The good news is that her replacement is Martin Senterfitt, who has a 28-year career in fire/rescue and emergency management. He is currently shadowing Toner to learn about Monroe County’s emergency planning but he was most recently the fire chief in Duval County, which encompasses Jacksonville, Fl., where his office oversees emergency management and planning. And before that he was deputy director and then director of that county’s emergency management division.

But even with a solid replacement, Toner says her retirement is bitter-sweet. She remembers storms where she slept in her office for three or four days as she helped managed the response. She takes pride that Monroe County is the only county in Florida with a dedicated weather station, located in Key West.
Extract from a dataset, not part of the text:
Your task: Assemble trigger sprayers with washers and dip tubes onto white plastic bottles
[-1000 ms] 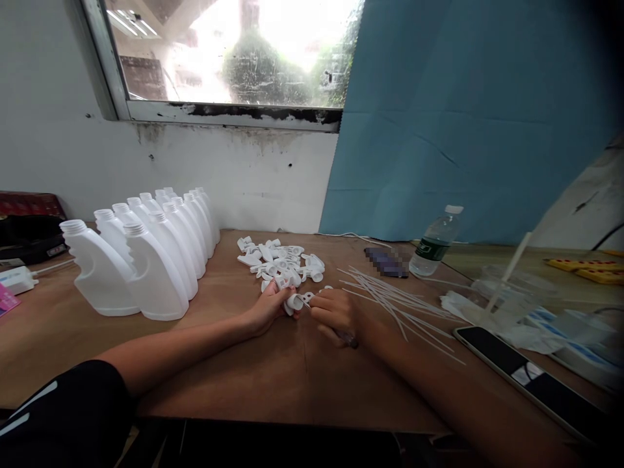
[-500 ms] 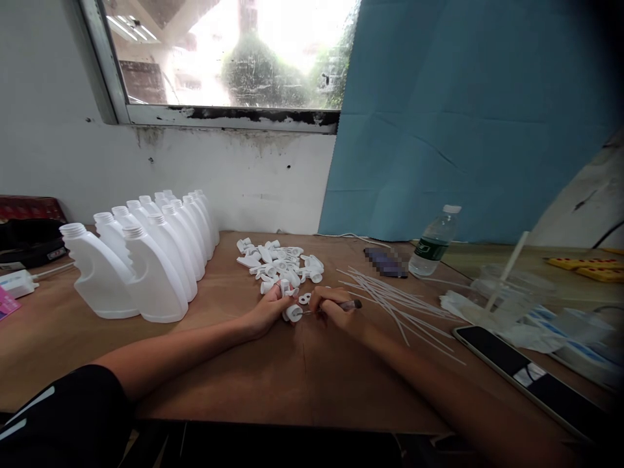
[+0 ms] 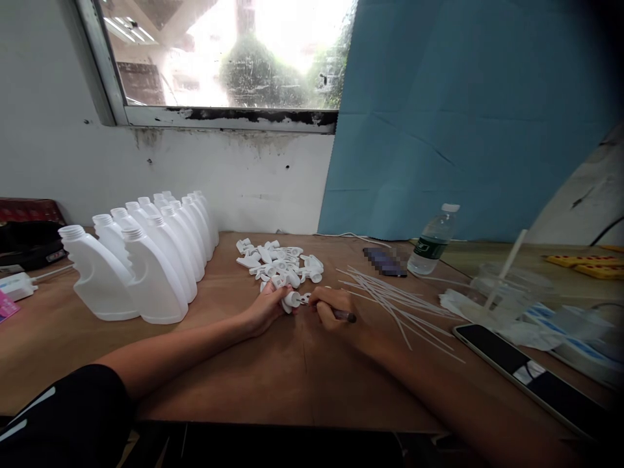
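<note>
My left hand [image 3: 267, 311] is closed around a white trigger spray head [image 3: 291, 299], its round cap end turned to the right. In my right hand [image 3: 334, 308] is a thin-shafted hand tool with a dark brown handle [image 3: 345, 316], perhaps a screwdriver; its tip points at the cap opening. I cannot tell whether the tip is inside the cap. Small white rings [image 3: 305, 298] lie on the table between the hands. Just behind them is a pile of white spray heads [image 3: 277, 260].
Translucent white bottles [image 3: 160, 273] stand in rows at the left. Thin white tubes [image 3: 394, 299] lie loosely at the right. Beyond them are a water bottle [image 3: 431, 240], a phone [image 3: 526, 370] and a plastic cup with a straw [image 3: 507, 270]. The brown table's [image 3: 244, 383] near edge is in front.
The spray head in my left hand has turned and risen slightly. My right hand has tilted the tool, so its handle end now sits lower.
</note>
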The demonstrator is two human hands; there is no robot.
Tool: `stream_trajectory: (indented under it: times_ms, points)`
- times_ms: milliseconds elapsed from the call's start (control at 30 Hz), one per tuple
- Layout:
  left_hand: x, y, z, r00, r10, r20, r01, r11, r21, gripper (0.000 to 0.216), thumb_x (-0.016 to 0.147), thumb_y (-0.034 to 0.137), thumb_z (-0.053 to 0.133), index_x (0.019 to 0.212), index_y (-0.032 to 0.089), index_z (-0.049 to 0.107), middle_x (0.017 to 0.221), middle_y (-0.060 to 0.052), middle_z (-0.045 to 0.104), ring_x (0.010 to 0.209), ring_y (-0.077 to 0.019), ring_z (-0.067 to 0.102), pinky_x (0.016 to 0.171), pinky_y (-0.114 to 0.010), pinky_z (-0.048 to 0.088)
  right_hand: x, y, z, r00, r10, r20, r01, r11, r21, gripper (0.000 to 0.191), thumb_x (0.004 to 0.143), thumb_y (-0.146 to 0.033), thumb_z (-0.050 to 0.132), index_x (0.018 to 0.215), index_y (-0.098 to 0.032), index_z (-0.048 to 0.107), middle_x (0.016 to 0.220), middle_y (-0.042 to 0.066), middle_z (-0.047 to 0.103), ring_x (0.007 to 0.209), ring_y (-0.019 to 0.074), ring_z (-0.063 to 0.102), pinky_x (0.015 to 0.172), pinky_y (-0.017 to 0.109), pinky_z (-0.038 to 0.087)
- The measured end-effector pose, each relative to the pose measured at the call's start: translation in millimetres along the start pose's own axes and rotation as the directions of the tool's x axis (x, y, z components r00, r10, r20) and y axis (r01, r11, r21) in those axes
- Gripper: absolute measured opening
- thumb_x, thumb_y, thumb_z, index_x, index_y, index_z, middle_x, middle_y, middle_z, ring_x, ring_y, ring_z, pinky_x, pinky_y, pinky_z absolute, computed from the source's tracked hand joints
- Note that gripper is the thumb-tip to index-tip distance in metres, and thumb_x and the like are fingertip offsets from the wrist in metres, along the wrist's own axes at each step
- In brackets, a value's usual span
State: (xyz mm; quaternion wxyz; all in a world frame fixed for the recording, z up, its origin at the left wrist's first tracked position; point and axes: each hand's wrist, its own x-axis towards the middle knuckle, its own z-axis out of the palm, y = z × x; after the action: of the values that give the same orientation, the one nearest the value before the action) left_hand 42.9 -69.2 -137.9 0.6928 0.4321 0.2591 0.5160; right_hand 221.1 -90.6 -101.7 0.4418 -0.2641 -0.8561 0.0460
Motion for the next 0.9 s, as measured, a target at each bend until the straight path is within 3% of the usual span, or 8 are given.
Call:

“These are the people who from June 1 to Nov. 30 are your best friends,” she laughs. “The communication with them is phenomenal. We all know each other. And it’s a long summer.”

She will particularly regret leaving her county coworkers (“the ultimate staff”), being unable to attend the hurricane parties they throw and the colleagues she is leaving in the county and local fire/rescue departments.

“It will be quite an adjustment. But I’m looking forward to a vacation in August if we want. I’ve never taken time off between June and November,” she said.

Toner and her husband will continue to live in Key Largo in at least the near future until he retires. But Toner says she will always have an eye on the sky.

“I do have a bucket list” of things she wants to do in retirement. “But I’ll be watching the storms closely,” she said.

Marty Senterfitt, Toner’s replacement, has some large shoes to fill. But he says that about 90 percent of the Monroe County Comprehensive Management Plan is identical to the same plan in Duval County, where he oversaw emergency services. Senterfitt’s first priority will be to get his staff up to speed. Of the five people in Monroe County Emergency Management, three, including Senterfitt, are new.